Zhou Peiyuan (Chinese: 周培源; Wade–Giles: Chou P'ei-yüan; August 28, 1902 – November 24, 1993) was a Chinese theoretical physicist and politician. He served as president of Peking University, and was an academician of the Chinese Academy of Sciences (CAS).[1]

Born in Yixing, Jiangsu, China, Zhou graduated from Tsinghua University in 1924. Then he went to the United States and obtained a bachelor's degree from University of Chicago in spring of 1926, and a master's degree at the end of the same year. In 1928, he obtained his doctorate degree from California Institute of Technology under Eric Temple Bell with thesis The Gravitational Field of a Body with Rotational Symmetry in Einstein's Theory of Gravitation.[2] In 1936, he studied general relativity under Albert Einstein in the Institute for Advanced Study in Princeton, New Jersey.[1] He did his post-doc researches in quantum mechanics at University of Leipzig in Germany and Swiss Federal Institute of Technology Zurich. He was a professor of physics at Peking University, and later served as the president of the University. He was elected as a founding member of CAS in 1955.

Tsinghua University's Zhou Pei-Yuan Center for Applied Mathematics is named in his honor.[3] In 2003, a bronze statue of Zhou was unveiled on the campus of Peking University.

Zhou's most famous work is the transport equation of Reynolds stress.[4]
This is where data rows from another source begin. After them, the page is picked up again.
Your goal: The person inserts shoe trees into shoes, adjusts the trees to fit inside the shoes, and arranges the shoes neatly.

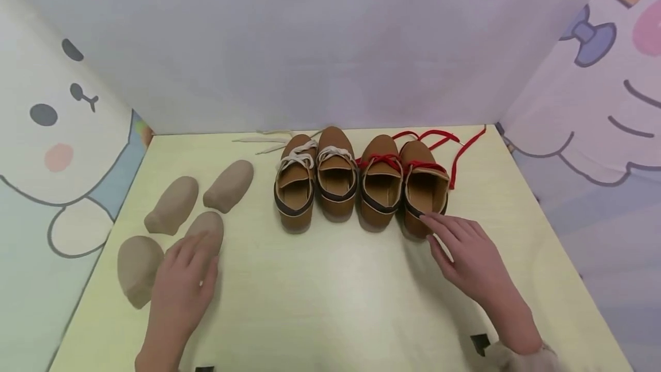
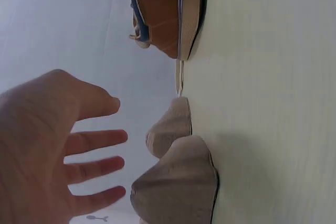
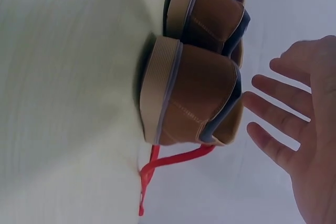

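My left hand (image 1: 181,283) hovers over a beige, foot-shaped shoe form (image 1: 209,225), partly covering it in the head view. In the left wrist view its fingers reach out loosely, apart from the nearest form (image 2: 178,182). My right hand (image 1: 472,254) is at the heel of the rightmost brown shoe (image 1: 415,225), which has red laces (image 1: 426,166). The right wrist view shows those fingers extended beside the opening of that shoe (image 3: 202,85); whether a fingertip touches the collar I cannot tell. Neither hand holds anything.
Left of that shoe stand another red-laced shoe (image 1: 376,214) and two brown shoes with white laces (image 1: 338,205) (image 1: 296,220), toes toward the back wall. More beige forms (image 1: 172,205) (image 1: 229,185) (image 1: 139,268) lie at the table's left. Printed cloth walls enclose the table (image 1: 330,303).
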Action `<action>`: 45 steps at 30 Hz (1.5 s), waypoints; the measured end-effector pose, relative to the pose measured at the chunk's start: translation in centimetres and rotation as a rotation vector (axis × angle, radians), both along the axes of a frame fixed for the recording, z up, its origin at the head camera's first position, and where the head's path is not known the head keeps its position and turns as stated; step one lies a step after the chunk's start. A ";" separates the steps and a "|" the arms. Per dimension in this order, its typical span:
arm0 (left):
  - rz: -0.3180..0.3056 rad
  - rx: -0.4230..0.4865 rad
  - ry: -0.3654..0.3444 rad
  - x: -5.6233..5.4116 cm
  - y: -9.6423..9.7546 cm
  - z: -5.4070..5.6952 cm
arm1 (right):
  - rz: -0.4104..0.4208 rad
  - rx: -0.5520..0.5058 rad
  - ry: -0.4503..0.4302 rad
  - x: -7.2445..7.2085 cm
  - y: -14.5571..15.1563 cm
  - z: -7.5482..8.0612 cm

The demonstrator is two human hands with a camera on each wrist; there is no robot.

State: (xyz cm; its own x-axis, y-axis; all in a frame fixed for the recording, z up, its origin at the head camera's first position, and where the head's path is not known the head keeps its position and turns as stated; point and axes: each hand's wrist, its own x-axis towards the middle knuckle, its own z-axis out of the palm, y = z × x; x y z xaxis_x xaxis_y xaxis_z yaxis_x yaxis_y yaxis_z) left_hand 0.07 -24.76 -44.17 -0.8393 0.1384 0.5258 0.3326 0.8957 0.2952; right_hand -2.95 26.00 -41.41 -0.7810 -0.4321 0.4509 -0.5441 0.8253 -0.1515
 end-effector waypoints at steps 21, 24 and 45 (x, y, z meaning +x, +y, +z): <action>0.211 0.055 -0.420 0.2 -1.4 -1.2 | 0.123 -0.018 0.024 -3.0 -3.9 0.9; 0.226 0.045 -0.404 0.1 -1.2 -1.4 | 0.146 -0.020 0.032 -3.8 -4.4 1.0; 0.258 0.121 -0.322 0.7 -0.3 -0.6 | 0.233 0.068 0.022 -7.0 -8.1 2.4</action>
State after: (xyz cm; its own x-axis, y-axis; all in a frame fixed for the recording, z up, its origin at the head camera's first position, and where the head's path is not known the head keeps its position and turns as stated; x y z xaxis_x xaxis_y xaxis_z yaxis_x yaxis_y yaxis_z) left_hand 0.82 -25.09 -44.75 -0.9623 -0.1441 0.2308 -0.0240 0.8899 0.4556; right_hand -9.99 17.92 -38.98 -0.6466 -0.6297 0.4305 -0.7238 0.6848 -0.0854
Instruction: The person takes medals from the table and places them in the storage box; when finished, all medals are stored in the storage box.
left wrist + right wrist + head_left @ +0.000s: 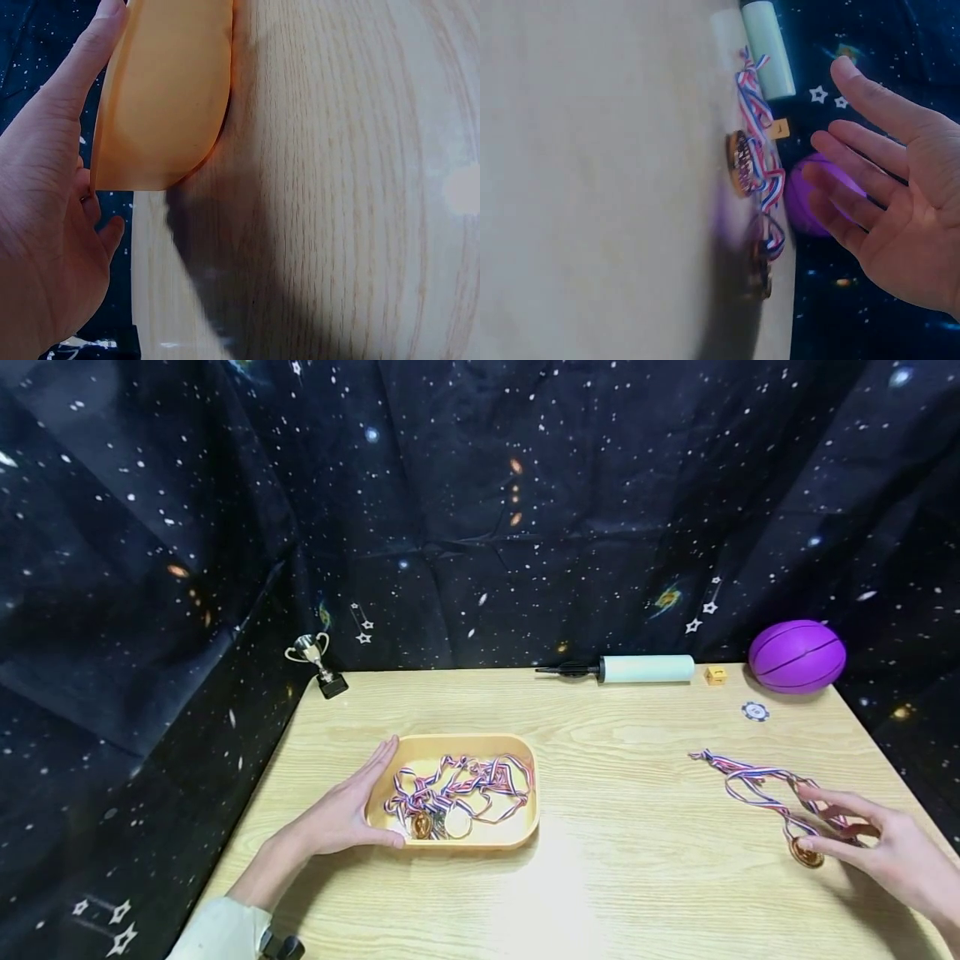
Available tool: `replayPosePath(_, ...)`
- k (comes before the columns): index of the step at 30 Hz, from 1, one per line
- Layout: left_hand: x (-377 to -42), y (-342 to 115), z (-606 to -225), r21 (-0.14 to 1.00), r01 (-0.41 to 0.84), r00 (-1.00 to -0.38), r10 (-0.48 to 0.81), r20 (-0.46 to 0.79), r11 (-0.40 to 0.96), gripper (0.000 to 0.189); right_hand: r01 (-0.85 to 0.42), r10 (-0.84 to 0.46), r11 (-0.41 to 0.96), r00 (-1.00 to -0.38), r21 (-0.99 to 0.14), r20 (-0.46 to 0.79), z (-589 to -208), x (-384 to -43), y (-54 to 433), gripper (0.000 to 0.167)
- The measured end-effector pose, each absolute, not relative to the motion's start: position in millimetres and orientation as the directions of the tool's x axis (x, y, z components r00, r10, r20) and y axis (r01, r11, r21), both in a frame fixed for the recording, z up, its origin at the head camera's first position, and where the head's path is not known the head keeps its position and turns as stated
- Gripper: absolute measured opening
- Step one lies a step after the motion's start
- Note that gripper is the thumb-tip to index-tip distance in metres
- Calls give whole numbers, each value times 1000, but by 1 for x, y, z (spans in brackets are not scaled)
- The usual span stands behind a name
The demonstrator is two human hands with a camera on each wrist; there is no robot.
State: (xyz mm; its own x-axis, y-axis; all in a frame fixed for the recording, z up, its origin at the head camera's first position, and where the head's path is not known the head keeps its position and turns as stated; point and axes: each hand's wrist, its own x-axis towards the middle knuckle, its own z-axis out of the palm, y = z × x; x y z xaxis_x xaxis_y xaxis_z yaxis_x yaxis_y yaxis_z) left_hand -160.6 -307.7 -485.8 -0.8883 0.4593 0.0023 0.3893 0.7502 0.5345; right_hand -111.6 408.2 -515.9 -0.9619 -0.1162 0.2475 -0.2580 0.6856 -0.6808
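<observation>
My left hand (341,818) grips the left end of a yellow-orange plastic bin (495,845), fingers along the left rim and back corner, thumb on the front rim. Inside lie tangled striped ribbons (498,777) with a bronze-coloured medal (422,825) and a pale medal (457,822). On the right, my right hand (873,839) hovers over more medals, its fingers spread and holding nothing in the right wrist view. Under it are a bronze-coloured medal (806,853) and red, white and blue ribbon (750,772). A second medal (761,274) shows in the right wrist view.
Along the back stand a small trophy (318,664), a pale hand pump (645,669), a yellow die-like cube (716,675) and a purple ball (797,657). A poker chip (755,712) lies before the ball. A dark star-patterned cloth (480,527) borders the wooden table (615,752).
</observation>
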Motion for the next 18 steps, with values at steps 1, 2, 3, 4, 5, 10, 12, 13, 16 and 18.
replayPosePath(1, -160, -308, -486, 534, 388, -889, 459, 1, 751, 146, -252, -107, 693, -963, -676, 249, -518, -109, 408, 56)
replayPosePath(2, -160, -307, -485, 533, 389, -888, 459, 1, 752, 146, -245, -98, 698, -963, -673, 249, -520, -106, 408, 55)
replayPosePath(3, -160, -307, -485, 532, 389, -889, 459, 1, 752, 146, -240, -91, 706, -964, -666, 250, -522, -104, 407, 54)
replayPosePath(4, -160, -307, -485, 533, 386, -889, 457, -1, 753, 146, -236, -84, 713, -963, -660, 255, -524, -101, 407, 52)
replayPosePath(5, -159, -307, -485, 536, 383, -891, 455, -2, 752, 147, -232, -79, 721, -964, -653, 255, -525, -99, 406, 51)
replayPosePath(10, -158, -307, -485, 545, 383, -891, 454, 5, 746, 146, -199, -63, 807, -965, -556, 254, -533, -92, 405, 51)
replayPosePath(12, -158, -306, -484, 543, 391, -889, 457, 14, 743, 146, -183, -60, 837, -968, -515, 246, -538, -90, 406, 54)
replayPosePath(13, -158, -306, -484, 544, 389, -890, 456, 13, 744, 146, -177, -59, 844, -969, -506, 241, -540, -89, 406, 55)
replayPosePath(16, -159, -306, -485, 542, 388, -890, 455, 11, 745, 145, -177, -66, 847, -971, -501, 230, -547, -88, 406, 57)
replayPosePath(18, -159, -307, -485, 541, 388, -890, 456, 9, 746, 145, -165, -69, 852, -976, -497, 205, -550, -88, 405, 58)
  1. ^ a b "Zhou Peiyuan Is Dead – Educator-Scientist, 91". NY Times. 25 November 1993.
  2. ^ P'ei Yuan Chou at the Mathematics Genealogy Project
  3. ^ Pei-Yuan Center for Applied Mathematics, Tsinghua University Archived September 25, 2015, at the Wayback Machine
  4. ^ P. Y. Chou (1945). "On velocity correlations and the solutions of the equations of turbulent fluctuation". Quart. Appl. Math. 3: 38–54. doi:10.1090/qam/11999.